Moldovan Youth Leave their Home Country in Search of Better Perspectives

Author Ana Rozipalivanov
Alina Mamulat at the Technische Universitat Berlin, in a 1500-space amphitheatre ©Ana Rozîpalivanov
Alina Mamulat at the Technische Universitat Berlin, in a 1500-space amphitheatre ©Ana Rozîpalivanov

What happened?

Between the 2004 census and 2014, Moldova’s population decreased from 3.3 million to 2.8 million. People were convinced that they live in a country with an unsafe economic system after 1$ billion was stolen from three Moldovan banks in 2014. This explains the fact that, from 2014, Moldovans started to emigrate with their families. The people who remain ask themselves where is that billion dollars? Who organised the robbery? When would they be held accountable and how will the country deal with this huge lack of public money? Finally, how could this have happened in country which calls itself democratic?  The questions still remain open.

Authorities restrict the publishing of the real number of citizens in the country, so there are no real statistics. On an official site, the NBS posted a statistic evaluated from 2018 to January 2019. Provisionally, the figure is 26,817, 000, and it was obtained by looking at the number of residents, which means that an unknown number of people who live abroad, but have their residence in the country, was counted as being in the country.

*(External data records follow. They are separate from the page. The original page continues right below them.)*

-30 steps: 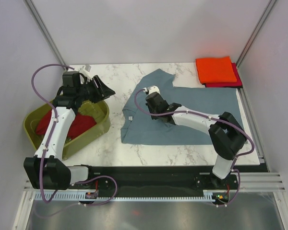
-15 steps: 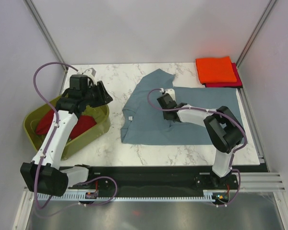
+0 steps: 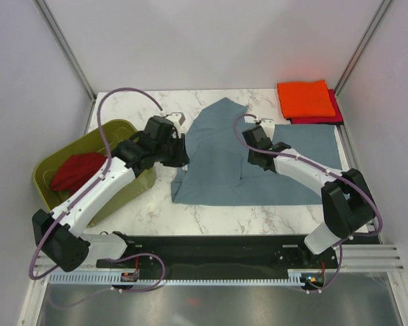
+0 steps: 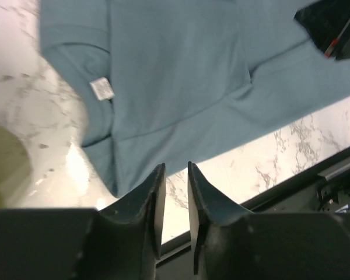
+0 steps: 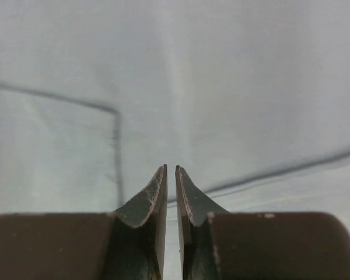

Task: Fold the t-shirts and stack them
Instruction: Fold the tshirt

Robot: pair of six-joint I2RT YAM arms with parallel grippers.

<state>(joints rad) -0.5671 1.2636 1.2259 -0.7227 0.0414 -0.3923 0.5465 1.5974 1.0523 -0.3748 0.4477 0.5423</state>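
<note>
The blue-grey shirt (image 3: 217,170) lies spread out in the middle of the counter (image 3: 156,207), so folding it looks like the job now. The left gripper (image 3: 180,153) hangs over the shirt's left edge, a little open and empty. Next it should pinch that edge. The right gripper (image 3: 256,138) reaches low over the shirt's upper right, nearly closed. I cannot tell if it pinches cloth.

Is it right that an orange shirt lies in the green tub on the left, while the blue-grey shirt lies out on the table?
No. The top view shows a red shirt in the green tub, not an orange one; the orange shirt is folded at the far right corner of the table. The blue-grey shirt does lie out on the table.
</note>
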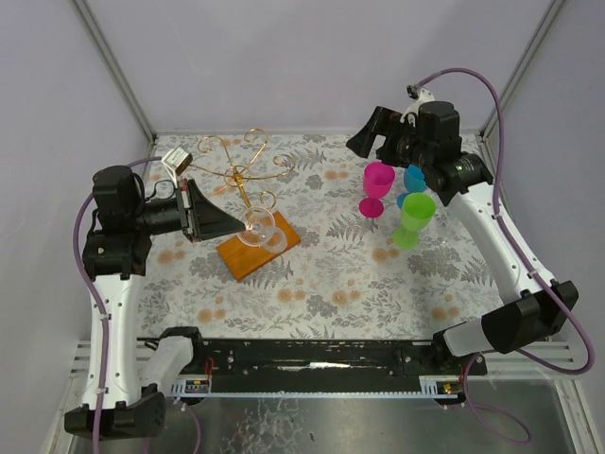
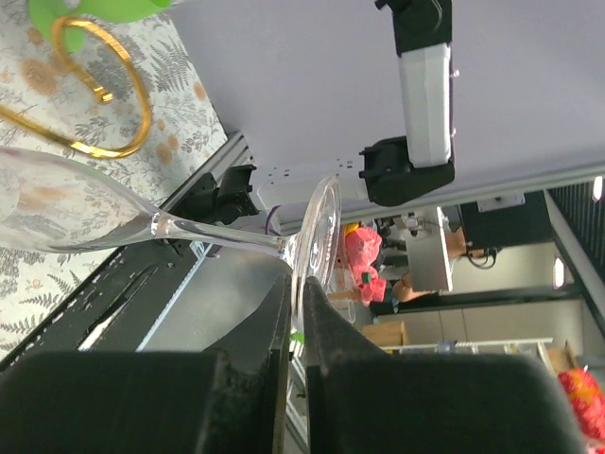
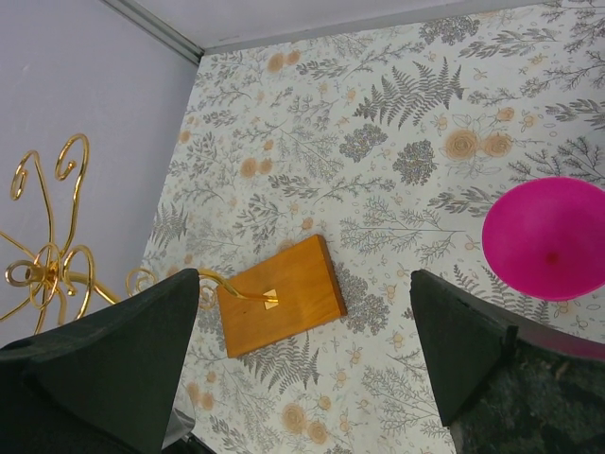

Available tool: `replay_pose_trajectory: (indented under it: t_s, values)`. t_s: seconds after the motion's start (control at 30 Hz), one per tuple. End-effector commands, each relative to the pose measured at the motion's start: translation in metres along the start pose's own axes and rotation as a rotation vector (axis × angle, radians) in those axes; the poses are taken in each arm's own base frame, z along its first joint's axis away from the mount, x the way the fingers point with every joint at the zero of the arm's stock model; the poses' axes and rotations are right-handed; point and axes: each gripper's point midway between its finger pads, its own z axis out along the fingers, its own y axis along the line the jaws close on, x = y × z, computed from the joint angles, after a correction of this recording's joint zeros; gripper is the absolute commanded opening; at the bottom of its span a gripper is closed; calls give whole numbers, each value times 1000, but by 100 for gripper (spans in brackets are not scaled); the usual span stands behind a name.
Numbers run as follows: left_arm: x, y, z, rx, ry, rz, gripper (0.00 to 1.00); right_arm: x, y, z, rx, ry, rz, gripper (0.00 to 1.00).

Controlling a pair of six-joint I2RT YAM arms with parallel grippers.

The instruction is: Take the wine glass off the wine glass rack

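The left tool (image 2: 301, 301) is pinched tight on the foot of the wine glass (image 2: 66, 203). The clear disc is caught edge-on between its two fingers, so the stem runs out sideways and the bowl lies level ahead of the tool. That hold makes sense to me: the foot is likely what a wire arm carries, and gripping it there lets the stem slide out through a loop's open end.

From above, the bowl hangs over the wooden base (image 1: 248, 257) of the wine glass rack (image 1: 239, 174), low beside the central stem. In the left wrist view the nearest gold loop curls above the bowl and looks apart from the stem. I judge the glass free of its arm or nearly so, though contact on the hidden side cannot be ruled out.

The right tool (image 3: 304, 284) is spread wide, holding nothing. It sits at the far right of the worktop (image 1: 359, 274) above the pink cup (image 1: 378, 180), probably parked there to leave the left arm room
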Motion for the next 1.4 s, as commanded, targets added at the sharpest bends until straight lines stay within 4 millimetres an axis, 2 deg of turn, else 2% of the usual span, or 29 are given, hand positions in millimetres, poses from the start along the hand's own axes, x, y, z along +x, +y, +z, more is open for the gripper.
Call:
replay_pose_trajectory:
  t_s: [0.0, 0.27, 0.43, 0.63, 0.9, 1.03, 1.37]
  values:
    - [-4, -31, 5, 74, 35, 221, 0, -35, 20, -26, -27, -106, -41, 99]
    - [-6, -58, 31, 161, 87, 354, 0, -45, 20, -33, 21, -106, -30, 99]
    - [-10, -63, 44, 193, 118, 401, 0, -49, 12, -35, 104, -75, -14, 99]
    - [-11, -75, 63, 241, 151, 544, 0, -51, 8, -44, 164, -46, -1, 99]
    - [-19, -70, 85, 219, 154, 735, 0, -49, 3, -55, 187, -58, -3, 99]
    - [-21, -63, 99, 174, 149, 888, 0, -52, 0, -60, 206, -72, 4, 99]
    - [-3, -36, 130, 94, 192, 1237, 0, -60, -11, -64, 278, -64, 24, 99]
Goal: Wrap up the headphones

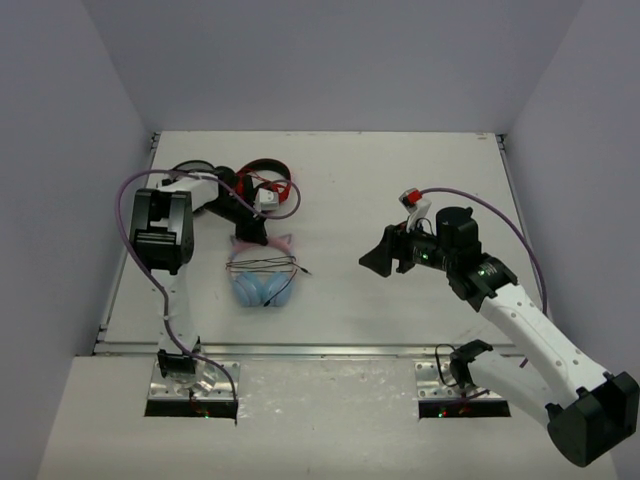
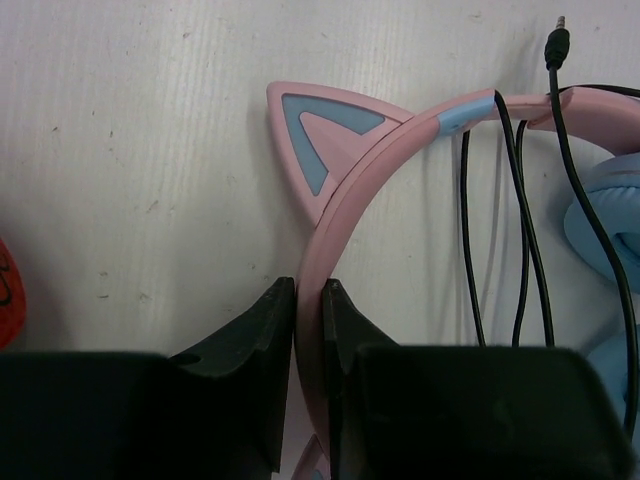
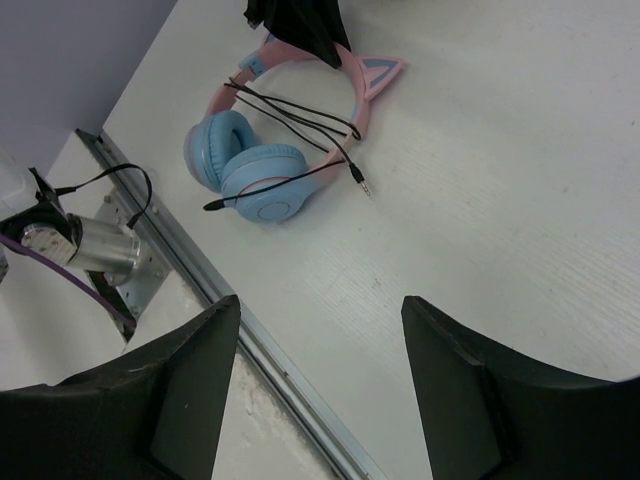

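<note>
Table (image 1: 400, 180): white and flat, walled on three sides by pale panels; a metal rail (image 3: 190, 265) runs along its near edge.
Right arm (image 1: 530, 325): white and black, reaching in from 5 o'clock toward the table's middle.
Left arm (image 1: 165, 235): black and white, reaching from 7 o'clock up the left side and bending in toward the headphones.
Headphones (image 1: 262, 275): they lie flat on the table at about 8 o'clock from its centre, with the band toward the far side and the earcups toward the near edge.
Red-and-black headphones (image 1: 270, 175): on the table at 12 o'clock from the pink pair, near it and partly hidden by the left arm. The black marks on the red part in the left wrist view are too cropped to read.
Right gripper (image 3: 320, 305): jaws spread wide and holding nothing. It hangs over bare table at 3 o'clock from the headphones, well apart from them.
Left gripper (image 2: 308, 292): fingers pinched on the pink headband, which passes between them.
Earcups (image 3: 250, 170): light blue, side by side and touching.
Headband (image 2: 380, 160): pink, with a short light blue patch on its rim.
Cat ear (image 2: 325, 135): pink with a blue inner face, standing out from the band just beyond the left gripper's fingertips.
Cable (image 3: 295, 112): thin and black, its loose strands crossing the band's arch from side to side.
Jack plug (image 3: 362, 184): it lies on the table at the cable's free end, just beside the headphones.
</note>
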`<state>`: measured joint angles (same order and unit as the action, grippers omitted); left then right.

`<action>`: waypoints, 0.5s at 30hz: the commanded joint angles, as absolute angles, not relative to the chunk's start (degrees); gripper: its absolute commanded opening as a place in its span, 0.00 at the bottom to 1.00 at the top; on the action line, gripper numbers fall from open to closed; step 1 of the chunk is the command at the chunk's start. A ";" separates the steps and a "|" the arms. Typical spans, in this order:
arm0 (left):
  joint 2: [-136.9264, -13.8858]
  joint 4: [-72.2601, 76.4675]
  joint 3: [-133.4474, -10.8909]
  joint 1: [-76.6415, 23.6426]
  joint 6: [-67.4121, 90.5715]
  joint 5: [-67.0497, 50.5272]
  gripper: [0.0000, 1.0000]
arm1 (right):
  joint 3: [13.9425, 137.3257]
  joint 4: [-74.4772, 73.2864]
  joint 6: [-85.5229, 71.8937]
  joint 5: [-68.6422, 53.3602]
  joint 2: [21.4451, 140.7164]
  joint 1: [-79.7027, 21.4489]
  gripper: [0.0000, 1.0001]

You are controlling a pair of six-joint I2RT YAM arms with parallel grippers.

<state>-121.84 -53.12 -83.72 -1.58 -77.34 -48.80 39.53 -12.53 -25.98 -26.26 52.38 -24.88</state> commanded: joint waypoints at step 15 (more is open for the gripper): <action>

Young people decided to leave

Asked what they think about the education system and its main problems, young people responded that there is a big gap between the employers’ requirements and theoretical knowledge. They also feel they are kept in the dark because of the corruption in the education system. An article published on the most credible journalistic site called agora.md says that, even if corruption in the education sector is decreasing a little, education is still considered the most corrupt field. In February 2018, in an IRI survey, over 20% of citizens declared that the most corrupt civil servants are professors, together with doctors and policemen. So, it is clear that young people started to leave in search of a better education.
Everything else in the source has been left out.